> **Work instructions**:
Take the listing below and output it exactly, with no images.

===== Dataset extract =====

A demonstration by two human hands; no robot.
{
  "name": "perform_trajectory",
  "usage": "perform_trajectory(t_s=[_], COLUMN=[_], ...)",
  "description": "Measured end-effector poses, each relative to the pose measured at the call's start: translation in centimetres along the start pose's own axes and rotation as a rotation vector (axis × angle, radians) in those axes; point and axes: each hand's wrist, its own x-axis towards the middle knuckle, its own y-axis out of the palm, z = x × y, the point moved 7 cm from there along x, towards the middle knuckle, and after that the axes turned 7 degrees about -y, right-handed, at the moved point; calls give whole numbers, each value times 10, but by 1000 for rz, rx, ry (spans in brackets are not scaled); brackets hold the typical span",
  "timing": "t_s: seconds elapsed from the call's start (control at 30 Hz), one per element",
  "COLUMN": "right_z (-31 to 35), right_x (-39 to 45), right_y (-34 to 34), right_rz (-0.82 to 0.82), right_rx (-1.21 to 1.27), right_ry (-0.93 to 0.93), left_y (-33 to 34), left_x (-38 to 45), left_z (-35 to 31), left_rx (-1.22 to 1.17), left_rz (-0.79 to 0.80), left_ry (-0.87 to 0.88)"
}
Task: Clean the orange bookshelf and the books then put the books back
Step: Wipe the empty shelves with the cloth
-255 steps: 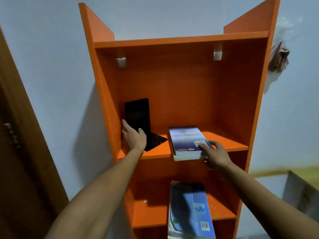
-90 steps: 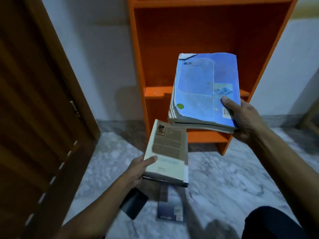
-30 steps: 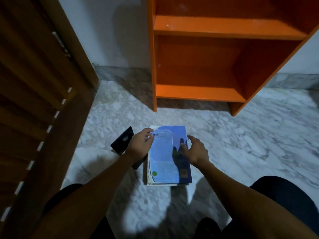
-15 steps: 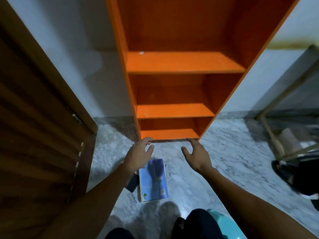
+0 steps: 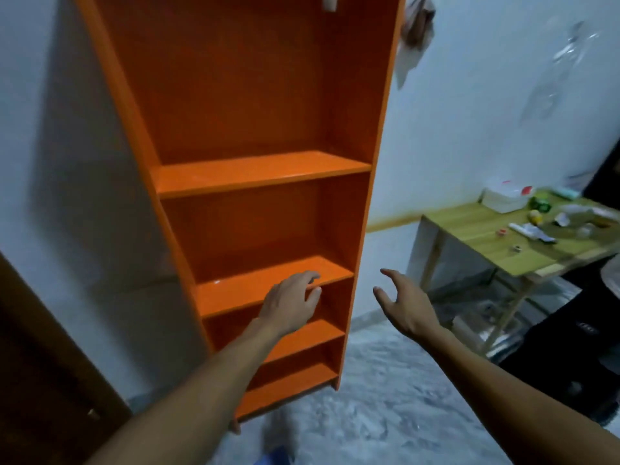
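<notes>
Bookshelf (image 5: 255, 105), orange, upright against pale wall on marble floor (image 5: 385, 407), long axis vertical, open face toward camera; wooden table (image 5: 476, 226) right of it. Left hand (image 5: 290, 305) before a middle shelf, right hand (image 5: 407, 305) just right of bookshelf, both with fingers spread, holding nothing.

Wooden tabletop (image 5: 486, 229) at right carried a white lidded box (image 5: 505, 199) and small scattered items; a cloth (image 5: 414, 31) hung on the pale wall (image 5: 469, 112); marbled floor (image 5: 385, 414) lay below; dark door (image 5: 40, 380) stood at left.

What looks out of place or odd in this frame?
Nothing looks damaged or spilled. The orange bookshelf holds no books on the shelves in view, and white specks dot them. Both the left hand and right hand are empty. The small table is cluttered.
</notes>
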Motion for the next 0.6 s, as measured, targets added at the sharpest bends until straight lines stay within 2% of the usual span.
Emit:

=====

> **Written answer**:
A demonstration by two human hands; no robot.
{
  "name": "perform_trajectory",
  "usage": "perform_trajectory(t_s=[_], COLUMN=[_], ...)",
  "description": "Measured end-effector poses, each relative to the pose measured at the call's start: translation in centimetres along the start pose's own axes and rotation as a rotation vector (axis × angle, radians) in those axes; point and axes: each hand's wrist, its own x-axis towards the middle knuckle, its own y-axis out of the palm, z = x × y, the point moved 7 cm from there along x, towards the middle knuckle, and after that the axes turned 7 degrees about -y, right-handed, at the moved point; calls give whole numbers, each value times 10, but by 1000 for rz, rx, ry (spans in brackets are not scaled); brackets hold the typical span",
  "timing": "t_s: seconds elapsed from the call's start (control at 30 Hz), one per element",
  "COLUMN": "right_z (-31 to 35), right_x (-39 to 45), right_y (-34 to 34), right_rz (-0.82 to 0.82), right_rx (-1.21 to 1.27), right_ry (-0.93 to 0.93), left_y (-33 to 34), left_x (-38 to 45), left_z (-35 to 31), left_rx (-1.22 to 1.17), left_rz (-0.79 to 0.80), left_ry (-0.87 to 0.88)"
}
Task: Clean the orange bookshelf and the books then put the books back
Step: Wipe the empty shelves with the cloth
-255 steps: 
-90 steps: 
-30 steps: 
-15 steps: 
+0 steps: 
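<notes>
Bookshelf (image 5: 255, 105), orange, upright against pale wall on marble floor (image 5: 385, 407), long axis vertical, open face toward camera; wooden table (image 5: 476, 226) right of it. Left hand (image 5: 290, 305) before a middle shelf, right hand (image 5: 407, 305) just right of bookshelf, both with fingers spread, holding nothing.

Wooden tabletop (image 5: 486, 229) at right carried a white lidded box (image 5: 505, 199) and small scattered items; a cloth (image 5: 414, 31) hung on the pale wall (image 5: 469, 112); marbled floor (image 5: 385, 414) lay below; dark door (image 5: 40, 380) stood at left.

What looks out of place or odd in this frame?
Nothing looks damaged or spilled. The orange bookshelf holds no books on the shelves in view, and white specks dot them. Both the left hand and right hand are empty. The small table is cluttered.
</notes>
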Motion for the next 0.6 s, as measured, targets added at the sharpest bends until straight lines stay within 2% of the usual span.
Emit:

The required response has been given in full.